Copy word for word, please, the lines of the entries below running from the one containing "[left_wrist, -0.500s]" to the one containing "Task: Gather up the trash", both ends included.

* Given data
● ● ●

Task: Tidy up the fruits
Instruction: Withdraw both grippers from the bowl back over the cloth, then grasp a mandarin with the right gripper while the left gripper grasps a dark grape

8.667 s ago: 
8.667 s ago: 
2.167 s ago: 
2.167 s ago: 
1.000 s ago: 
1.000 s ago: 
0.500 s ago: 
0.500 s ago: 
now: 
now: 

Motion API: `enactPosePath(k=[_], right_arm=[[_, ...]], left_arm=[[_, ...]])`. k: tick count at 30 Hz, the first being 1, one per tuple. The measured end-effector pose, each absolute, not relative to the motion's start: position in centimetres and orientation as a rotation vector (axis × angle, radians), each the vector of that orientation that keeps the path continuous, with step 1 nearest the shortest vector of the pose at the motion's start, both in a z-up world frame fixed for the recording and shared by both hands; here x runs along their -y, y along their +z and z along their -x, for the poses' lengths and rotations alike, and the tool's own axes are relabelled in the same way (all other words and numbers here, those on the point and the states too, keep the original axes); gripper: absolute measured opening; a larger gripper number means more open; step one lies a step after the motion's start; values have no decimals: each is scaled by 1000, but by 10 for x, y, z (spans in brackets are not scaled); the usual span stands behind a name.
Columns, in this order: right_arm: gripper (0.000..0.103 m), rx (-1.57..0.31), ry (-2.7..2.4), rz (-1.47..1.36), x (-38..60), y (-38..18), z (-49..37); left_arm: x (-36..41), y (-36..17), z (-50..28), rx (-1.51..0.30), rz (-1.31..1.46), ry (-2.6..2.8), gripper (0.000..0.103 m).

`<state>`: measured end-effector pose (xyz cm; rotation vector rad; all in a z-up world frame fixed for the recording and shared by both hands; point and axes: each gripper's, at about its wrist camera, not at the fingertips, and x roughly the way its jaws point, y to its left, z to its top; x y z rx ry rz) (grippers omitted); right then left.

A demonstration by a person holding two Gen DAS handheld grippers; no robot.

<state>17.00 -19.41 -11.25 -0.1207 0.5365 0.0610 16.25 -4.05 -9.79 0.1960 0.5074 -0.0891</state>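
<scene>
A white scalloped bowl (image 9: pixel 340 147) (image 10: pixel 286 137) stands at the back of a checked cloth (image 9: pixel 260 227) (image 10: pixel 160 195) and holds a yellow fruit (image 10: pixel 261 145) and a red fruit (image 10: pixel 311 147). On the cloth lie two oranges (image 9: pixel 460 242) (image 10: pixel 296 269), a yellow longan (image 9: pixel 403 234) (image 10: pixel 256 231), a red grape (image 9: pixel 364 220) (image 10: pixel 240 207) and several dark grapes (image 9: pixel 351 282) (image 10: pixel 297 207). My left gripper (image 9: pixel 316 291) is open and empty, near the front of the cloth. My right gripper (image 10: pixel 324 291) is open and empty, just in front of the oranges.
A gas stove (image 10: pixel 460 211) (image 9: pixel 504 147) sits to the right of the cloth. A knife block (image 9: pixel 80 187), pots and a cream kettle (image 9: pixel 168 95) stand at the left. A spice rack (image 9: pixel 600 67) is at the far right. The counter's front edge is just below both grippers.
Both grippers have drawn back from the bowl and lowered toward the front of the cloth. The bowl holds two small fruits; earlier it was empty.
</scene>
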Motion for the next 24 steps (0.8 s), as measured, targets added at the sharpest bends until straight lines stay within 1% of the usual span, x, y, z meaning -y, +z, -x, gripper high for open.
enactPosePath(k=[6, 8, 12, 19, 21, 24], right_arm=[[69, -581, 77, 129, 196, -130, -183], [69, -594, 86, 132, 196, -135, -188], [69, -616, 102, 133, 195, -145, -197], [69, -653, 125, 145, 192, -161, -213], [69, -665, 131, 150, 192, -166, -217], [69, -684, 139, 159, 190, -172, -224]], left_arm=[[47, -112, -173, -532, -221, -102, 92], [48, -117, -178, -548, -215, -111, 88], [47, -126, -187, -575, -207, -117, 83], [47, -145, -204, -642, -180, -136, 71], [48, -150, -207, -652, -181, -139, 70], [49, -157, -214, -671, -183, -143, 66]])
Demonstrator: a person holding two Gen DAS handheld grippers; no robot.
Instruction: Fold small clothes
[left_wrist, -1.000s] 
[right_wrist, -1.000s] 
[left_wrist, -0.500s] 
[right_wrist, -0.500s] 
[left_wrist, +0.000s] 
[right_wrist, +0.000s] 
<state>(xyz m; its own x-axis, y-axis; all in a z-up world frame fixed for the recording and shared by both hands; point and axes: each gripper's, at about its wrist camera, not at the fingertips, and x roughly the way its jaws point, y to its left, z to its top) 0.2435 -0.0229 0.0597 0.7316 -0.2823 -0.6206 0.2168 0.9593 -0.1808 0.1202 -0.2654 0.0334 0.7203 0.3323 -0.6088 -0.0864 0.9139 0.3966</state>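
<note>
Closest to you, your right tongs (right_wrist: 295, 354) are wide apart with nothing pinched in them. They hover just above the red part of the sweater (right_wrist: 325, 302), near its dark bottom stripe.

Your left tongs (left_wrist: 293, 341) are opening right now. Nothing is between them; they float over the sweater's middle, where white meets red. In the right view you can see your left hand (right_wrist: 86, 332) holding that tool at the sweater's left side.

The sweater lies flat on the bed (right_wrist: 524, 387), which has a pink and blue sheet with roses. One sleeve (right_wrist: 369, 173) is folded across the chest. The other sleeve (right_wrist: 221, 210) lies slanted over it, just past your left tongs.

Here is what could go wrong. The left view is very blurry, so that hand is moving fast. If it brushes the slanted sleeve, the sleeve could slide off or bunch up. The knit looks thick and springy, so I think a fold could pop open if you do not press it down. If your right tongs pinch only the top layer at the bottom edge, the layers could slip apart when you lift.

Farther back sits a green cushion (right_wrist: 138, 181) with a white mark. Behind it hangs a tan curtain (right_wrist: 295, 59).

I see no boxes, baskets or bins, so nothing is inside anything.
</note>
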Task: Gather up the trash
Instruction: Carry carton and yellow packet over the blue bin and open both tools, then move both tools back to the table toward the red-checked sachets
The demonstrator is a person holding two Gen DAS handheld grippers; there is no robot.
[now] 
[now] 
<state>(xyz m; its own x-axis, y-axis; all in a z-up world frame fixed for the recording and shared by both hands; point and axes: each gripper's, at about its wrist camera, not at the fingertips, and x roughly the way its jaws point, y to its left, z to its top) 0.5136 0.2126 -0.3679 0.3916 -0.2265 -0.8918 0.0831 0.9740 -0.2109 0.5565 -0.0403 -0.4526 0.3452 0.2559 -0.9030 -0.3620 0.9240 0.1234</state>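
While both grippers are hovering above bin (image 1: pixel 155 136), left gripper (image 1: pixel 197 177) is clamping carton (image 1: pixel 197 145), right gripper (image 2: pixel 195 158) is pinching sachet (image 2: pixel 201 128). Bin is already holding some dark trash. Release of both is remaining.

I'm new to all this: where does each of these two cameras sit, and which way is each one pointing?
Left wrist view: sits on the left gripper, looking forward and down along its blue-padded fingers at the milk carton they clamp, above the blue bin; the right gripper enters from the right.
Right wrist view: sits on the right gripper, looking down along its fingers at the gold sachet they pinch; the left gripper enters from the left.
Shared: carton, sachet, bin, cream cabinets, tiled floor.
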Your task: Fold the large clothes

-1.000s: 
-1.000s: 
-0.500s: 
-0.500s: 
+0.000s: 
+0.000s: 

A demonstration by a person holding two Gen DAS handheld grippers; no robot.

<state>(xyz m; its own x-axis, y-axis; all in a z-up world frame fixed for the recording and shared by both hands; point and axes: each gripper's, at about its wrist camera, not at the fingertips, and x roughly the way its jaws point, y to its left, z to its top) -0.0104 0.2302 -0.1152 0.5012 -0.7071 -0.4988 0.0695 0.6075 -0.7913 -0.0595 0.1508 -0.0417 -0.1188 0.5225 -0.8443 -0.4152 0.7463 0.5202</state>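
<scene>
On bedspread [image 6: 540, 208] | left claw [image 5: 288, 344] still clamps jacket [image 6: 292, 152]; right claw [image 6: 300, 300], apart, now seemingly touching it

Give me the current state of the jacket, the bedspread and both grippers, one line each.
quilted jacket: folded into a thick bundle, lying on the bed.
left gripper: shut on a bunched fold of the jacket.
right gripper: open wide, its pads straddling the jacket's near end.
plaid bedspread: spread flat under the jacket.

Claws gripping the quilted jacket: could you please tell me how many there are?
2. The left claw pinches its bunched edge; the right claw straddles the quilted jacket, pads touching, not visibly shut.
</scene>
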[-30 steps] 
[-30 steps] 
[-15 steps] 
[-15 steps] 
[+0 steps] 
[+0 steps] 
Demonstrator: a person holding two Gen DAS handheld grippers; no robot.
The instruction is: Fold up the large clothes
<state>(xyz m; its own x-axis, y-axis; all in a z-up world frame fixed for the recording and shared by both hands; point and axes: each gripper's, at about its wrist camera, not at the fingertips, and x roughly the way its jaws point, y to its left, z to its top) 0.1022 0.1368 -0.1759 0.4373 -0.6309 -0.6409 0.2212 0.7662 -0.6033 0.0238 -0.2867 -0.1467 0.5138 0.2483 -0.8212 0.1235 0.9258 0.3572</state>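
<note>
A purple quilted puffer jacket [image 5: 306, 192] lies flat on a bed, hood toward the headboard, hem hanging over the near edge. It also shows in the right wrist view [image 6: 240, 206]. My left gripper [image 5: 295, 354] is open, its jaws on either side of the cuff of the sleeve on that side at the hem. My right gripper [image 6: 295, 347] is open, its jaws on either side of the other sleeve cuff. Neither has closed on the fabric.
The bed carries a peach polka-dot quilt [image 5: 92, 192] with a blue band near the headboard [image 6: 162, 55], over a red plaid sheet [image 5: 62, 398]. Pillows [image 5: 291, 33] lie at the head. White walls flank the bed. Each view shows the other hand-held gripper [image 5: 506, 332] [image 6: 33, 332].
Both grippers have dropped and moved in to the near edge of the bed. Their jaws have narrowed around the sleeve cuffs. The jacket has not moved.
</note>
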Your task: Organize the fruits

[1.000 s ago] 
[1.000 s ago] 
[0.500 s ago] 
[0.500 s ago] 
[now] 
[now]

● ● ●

* Task answer
[left_wrist, -0.500s] 
[right_wrist, -0.500s] 
[left_wrist, +0.000s] 
[right_wrist, +0.000s] 
<state>(xyz m; its own x-axis, y-axis; all in a z-up world frame fixed for the recording and shared by both hands; point and axes: each gripper's, at about its wrist camera, not at the fingertips, and x roughly the way its jaws point, y to its left, z to its top) 0.2435 -0.0229 0.0597 0.7316 -0.2823 -0.6206 0.2168 0.9593 -0.1808 0.1202 -0.2654 0.0334 0.7203 0.3323 -0.6088 -0.0864 0.9139 0.3966</state>
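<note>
Closest to you, your right tongs (right_wrist: 295, 354) are wide apart with nothing pinched in them. They hover just above the red part of the sweater (right_wrist: 325, 302), near its dark bottom stripe.

Your left tongs (left_wrist: 293, 341) are opening right now. Nothing is between them; they float over the sweater's middle, where white meets red. In the right view you can see your left hand (right_wrist: 86, 332) holding that tool at the sweater's left side.

The sweater lies flat on the bed (right_wrist: 524, 387), which has a pink and blue sheet with roses. One sleeve (right_wrist: 369, 173) is folded across the chest. The other sleeve (right_wrist: 221, 210) lies slanted over it, just past your left tongs.

Here is what could go wrong. The left view is very blurry, so that hand is moving fast. If it brushes the slanted sleeve, the sleeve could slide off or bunch up. The knit looks thick and springy, so I think a fold could pop open if you do not press it down. If your right tongs pinch only the top layer at the bottom edge, the layers could slip apart when you lift.

Farther back sits a green cushion (right_wrist: 138, 181) with a white mark. Behind it hangs a tan curtain (right_wrist: 295, 59).

I see no boxes, baskets or bins, so nothing is inside anything.
</note>
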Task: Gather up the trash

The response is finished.